WHAT THE TASK ASKS ▸
Identify each line below containing the string "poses" and copy it.

── RECORDS SUPPLIED ──

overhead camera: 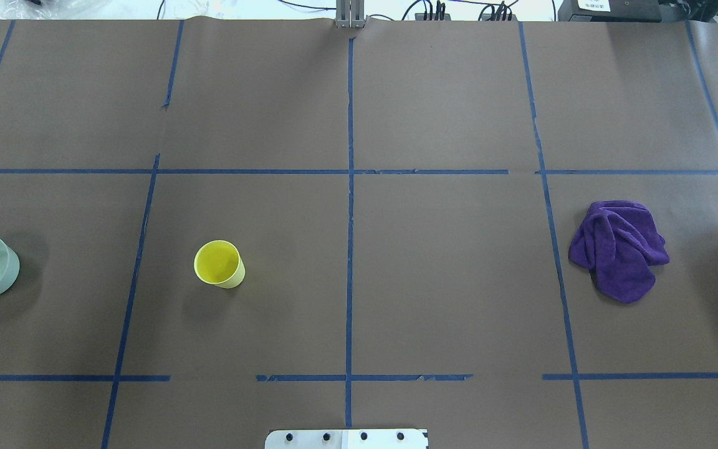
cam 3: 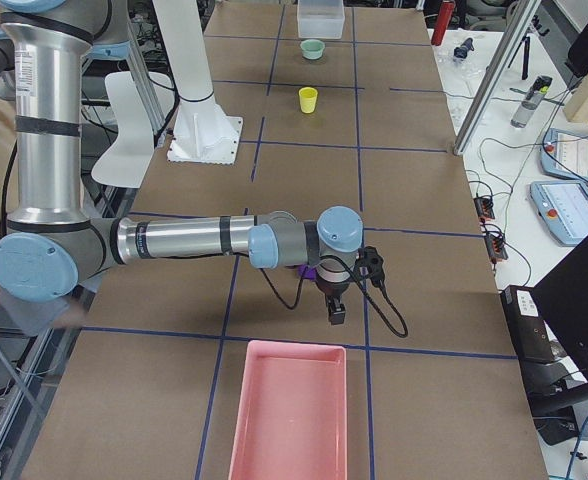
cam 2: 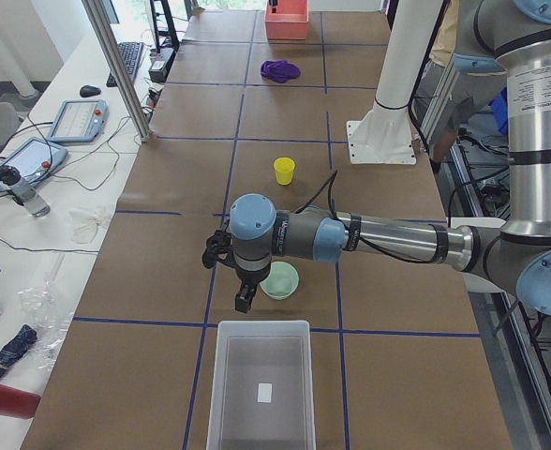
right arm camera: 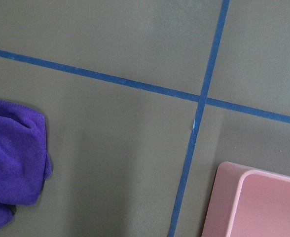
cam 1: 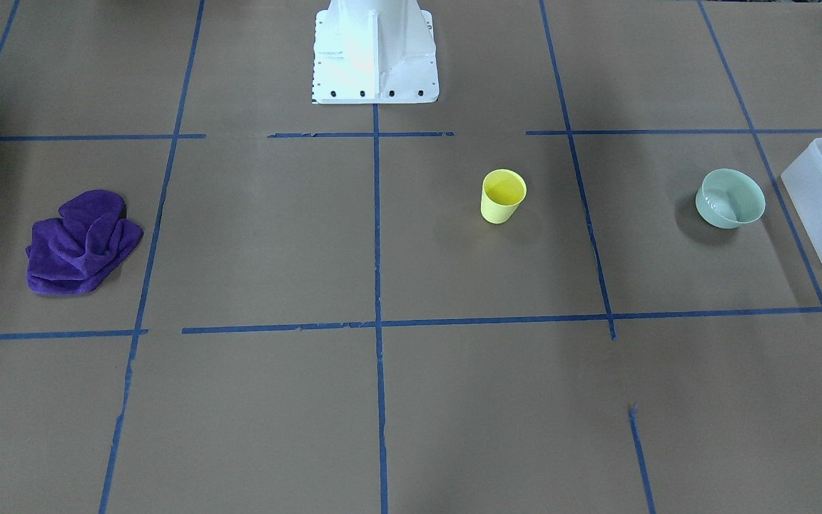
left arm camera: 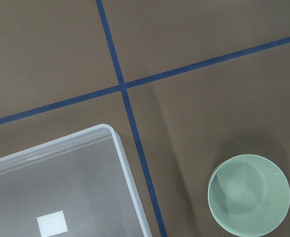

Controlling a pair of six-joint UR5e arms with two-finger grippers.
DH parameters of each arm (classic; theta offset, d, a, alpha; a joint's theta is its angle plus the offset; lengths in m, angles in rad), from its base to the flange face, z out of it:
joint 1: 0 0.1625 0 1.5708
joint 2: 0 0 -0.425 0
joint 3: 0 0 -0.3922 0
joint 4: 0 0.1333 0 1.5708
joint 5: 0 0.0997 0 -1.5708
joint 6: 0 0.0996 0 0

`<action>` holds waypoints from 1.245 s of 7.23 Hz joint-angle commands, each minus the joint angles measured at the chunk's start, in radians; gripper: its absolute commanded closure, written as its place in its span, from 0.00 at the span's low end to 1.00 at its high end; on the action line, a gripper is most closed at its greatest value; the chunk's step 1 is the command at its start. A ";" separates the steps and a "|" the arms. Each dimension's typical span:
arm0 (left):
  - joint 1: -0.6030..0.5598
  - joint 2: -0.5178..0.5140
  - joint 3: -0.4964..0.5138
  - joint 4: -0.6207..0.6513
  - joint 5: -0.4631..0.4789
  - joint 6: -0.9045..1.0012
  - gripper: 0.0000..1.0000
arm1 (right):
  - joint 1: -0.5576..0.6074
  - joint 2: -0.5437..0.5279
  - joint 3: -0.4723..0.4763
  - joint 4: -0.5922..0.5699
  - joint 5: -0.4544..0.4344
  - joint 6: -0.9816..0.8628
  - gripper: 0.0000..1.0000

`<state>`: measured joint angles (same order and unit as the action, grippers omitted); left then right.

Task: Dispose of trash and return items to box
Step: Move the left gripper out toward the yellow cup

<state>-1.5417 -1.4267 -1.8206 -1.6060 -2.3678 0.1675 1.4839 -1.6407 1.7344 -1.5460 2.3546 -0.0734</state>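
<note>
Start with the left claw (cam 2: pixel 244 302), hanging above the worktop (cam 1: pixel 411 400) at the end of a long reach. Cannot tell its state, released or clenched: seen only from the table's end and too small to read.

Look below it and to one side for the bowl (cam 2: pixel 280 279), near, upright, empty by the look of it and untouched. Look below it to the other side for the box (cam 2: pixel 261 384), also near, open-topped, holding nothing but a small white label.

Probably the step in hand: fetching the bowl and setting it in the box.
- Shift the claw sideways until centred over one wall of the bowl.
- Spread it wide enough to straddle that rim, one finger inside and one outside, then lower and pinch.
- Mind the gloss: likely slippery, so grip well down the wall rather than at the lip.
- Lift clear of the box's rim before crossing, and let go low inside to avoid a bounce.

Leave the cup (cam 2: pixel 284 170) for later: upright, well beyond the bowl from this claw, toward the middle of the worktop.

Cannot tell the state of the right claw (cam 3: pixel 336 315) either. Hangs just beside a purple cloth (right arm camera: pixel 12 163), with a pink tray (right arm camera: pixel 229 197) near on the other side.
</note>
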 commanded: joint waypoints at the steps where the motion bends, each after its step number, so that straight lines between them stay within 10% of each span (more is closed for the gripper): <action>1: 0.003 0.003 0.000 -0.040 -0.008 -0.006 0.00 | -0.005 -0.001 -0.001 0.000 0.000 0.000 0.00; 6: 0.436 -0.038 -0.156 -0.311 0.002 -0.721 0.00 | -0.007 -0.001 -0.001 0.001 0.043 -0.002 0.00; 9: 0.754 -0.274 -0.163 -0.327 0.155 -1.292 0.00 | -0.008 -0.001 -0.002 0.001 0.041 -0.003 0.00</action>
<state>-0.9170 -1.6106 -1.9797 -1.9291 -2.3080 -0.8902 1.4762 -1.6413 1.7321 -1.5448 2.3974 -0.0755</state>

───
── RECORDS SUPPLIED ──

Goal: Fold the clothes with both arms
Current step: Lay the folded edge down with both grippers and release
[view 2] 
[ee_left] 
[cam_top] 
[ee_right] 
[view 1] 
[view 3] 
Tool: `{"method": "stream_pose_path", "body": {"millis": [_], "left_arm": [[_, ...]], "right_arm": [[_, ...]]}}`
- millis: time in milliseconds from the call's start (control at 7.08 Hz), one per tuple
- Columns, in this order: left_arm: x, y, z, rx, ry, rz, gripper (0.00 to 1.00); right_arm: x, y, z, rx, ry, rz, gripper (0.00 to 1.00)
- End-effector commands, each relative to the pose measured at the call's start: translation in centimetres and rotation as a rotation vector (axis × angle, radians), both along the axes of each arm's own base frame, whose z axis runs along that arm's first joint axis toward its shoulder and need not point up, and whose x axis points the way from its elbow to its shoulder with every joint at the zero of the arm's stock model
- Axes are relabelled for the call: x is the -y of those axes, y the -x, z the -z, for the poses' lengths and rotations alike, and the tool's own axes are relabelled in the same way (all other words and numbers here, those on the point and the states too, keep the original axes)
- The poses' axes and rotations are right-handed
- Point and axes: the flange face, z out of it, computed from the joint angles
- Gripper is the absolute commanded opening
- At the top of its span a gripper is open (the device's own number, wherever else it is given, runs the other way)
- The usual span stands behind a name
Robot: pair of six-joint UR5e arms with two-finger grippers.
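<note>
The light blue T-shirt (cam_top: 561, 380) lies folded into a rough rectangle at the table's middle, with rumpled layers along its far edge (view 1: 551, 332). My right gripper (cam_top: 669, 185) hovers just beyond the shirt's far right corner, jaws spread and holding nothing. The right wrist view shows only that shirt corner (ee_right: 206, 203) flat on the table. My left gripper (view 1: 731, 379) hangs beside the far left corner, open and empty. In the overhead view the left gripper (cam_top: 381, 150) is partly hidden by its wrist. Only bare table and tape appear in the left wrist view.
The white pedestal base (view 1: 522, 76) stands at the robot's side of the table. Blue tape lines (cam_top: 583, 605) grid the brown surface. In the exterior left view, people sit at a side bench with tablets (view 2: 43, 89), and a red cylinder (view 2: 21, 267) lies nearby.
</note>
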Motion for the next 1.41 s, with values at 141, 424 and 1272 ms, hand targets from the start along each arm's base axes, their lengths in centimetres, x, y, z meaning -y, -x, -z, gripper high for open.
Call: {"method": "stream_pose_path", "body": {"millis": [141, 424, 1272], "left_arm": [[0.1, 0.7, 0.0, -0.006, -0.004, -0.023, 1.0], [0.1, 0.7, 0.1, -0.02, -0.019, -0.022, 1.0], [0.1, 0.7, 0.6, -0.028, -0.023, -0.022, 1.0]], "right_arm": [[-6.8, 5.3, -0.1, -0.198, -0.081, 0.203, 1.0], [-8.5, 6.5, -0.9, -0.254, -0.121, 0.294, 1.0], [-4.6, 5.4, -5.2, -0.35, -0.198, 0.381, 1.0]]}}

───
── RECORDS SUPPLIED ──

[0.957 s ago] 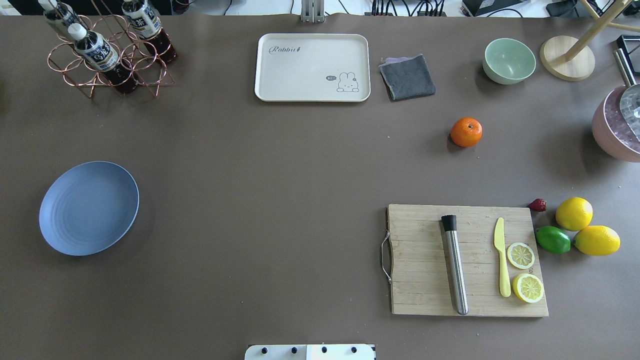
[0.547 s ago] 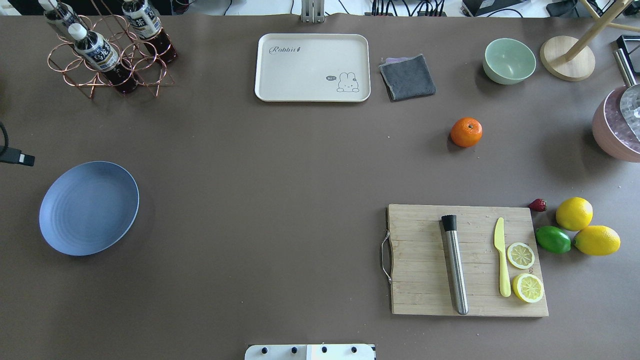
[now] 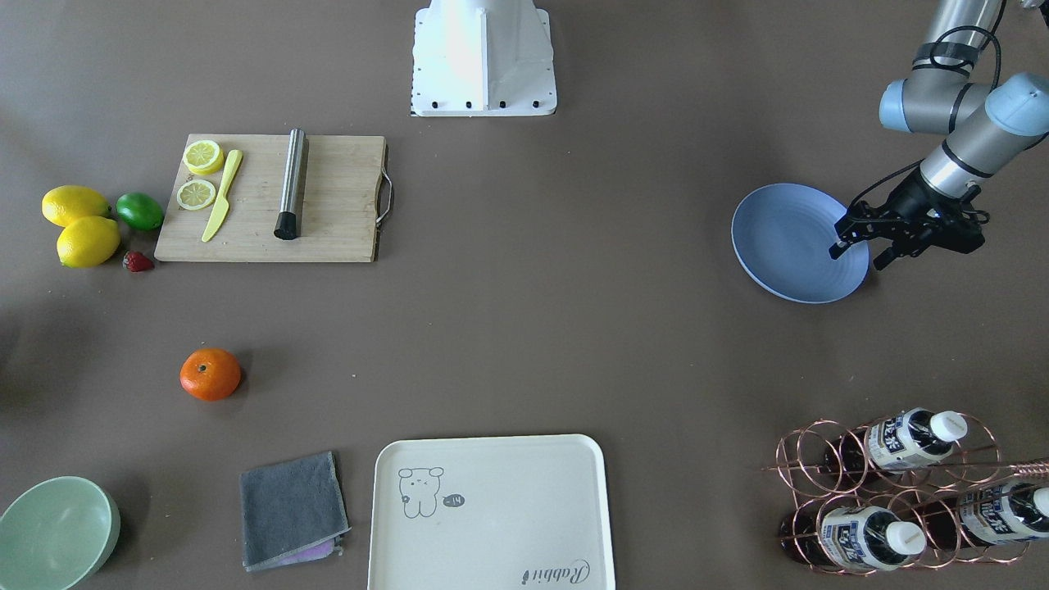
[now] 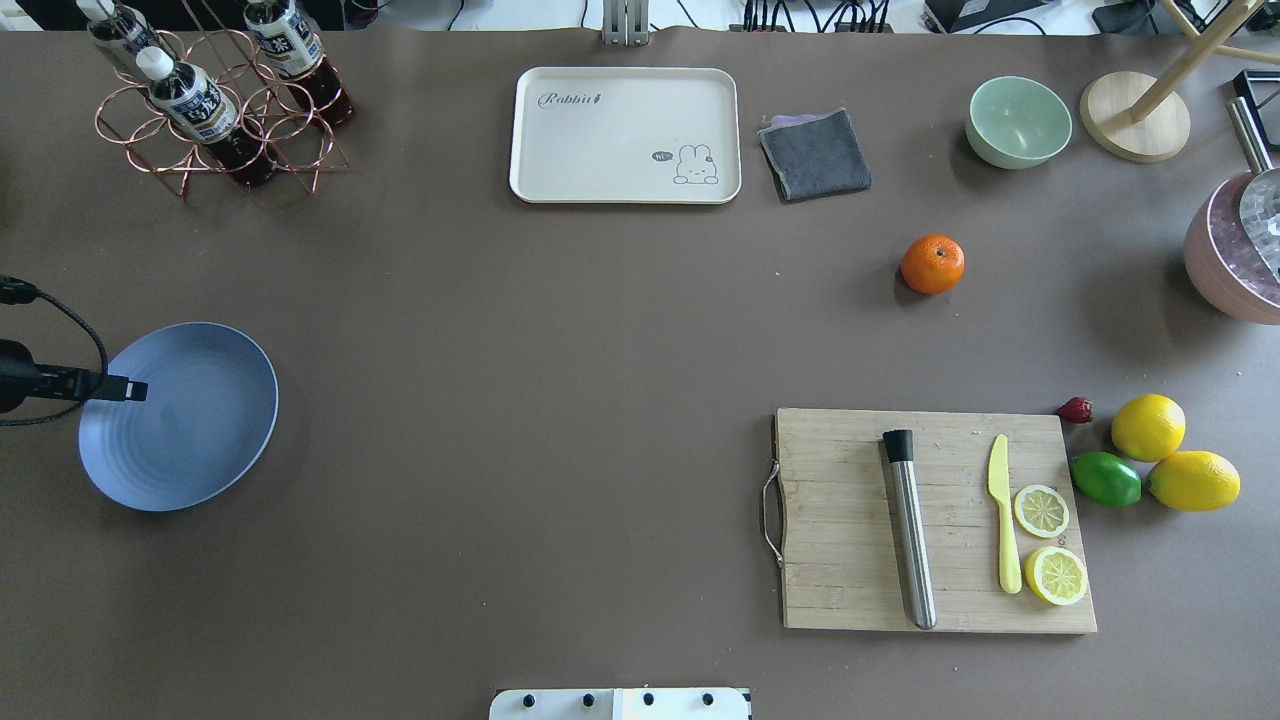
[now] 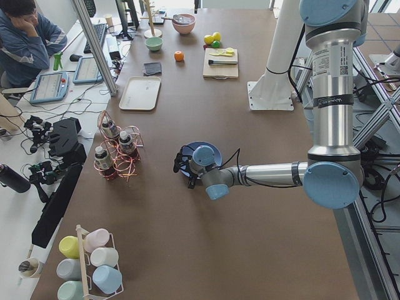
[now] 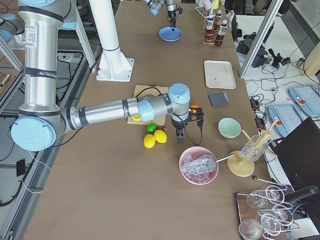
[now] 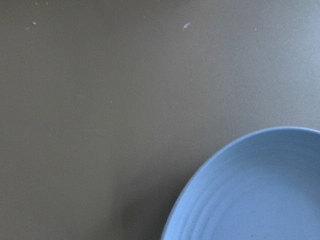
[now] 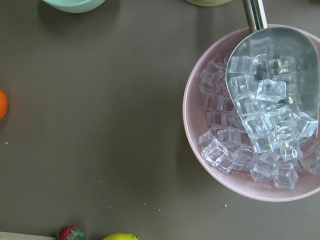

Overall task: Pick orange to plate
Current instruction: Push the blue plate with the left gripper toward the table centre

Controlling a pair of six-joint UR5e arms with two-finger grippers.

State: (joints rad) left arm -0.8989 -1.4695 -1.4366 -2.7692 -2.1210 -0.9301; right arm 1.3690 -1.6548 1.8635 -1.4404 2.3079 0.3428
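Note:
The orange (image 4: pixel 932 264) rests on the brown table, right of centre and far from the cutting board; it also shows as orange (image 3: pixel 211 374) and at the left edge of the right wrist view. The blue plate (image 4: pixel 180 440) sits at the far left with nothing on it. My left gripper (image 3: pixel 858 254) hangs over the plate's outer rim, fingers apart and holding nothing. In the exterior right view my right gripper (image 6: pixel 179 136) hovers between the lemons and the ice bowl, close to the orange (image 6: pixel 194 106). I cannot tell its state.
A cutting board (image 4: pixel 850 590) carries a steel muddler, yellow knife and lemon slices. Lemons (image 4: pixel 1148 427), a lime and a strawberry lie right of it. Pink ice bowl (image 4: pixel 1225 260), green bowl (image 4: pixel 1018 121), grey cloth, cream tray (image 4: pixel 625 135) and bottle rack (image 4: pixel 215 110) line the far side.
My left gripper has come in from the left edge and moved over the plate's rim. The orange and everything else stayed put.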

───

RESPONSE TO THE EXERCISE ▸
- Axes are relabelled for the call: x is the -y of those axes, y the -x, z the -z, for the poses' lengths and rotations alike, and the tool's own axes are relabelled in the same way (all other words and numbers here, those on the point and the states too, keep the original axes)
- The poses' axes and rotations are right-handed

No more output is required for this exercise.